◆ **WORK REQUIRED**
Copy out all lines of the material below in which "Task" occurs.

»»

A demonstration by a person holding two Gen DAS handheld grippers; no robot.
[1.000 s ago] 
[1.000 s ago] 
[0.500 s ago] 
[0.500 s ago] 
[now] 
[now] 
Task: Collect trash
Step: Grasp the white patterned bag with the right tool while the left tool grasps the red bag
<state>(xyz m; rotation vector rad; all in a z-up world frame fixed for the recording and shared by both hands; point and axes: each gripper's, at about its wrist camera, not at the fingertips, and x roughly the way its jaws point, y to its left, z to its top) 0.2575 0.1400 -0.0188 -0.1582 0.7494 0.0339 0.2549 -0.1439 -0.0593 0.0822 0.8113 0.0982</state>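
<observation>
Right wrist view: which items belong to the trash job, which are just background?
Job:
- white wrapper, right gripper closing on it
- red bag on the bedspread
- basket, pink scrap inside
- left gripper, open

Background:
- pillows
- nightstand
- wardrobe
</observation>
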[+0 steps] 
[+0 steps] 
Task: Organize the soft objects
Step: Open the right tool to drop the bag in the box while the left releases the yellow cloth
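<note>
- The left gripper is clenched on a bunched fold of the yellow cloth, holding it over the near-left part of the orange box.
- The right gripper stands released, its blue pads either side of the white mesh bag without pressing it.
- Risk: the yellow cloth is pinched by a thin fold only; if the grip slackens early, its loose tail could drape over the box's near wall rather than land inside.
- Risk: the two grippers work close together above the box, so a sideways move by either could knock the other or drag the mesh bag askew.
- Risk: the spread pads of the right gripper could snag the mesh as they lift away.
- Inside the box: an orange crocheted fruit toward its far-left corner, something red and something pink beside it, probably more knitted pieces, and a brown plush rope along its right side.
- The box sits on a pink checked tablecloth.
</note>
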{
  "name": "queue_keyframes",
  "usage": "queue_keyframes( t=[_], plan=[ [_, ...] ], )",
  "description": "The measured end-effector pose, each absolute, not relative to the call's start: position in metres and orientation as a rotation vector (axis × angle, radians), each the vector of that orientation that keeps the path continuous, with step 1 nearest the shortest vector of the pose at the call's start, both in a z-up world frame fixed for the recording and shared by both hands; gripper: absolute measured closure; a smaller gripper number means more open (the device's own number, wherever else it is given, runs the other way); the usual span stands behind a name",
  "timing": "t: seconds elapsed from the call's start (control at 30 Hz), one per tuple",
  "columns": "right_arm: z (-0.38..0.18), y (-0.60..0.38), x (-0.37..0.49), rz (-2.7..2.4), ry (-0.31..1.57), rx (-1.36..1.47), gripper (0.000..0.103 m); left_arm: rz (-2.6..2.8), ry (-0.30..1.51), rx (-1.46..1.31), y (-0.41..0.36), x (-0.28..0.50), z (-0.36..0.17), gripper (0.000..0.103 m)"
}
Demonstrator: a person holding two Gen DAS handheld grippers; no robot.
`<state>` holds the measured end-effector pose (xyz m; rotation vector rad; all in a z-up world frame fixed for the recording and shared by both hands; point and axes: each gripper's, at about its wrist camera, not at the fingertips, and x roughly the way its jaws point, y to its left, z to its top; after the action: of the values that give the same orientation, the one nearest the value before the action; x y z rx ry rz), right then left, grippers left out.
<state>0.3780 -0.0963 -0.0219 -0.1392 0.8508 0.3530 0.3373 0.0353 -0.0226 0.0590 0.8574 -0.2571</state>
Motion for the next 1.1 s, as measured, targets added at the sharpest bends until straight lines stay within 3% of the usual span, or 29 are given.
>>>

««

◆ **REPLY**
Task: Collect trash
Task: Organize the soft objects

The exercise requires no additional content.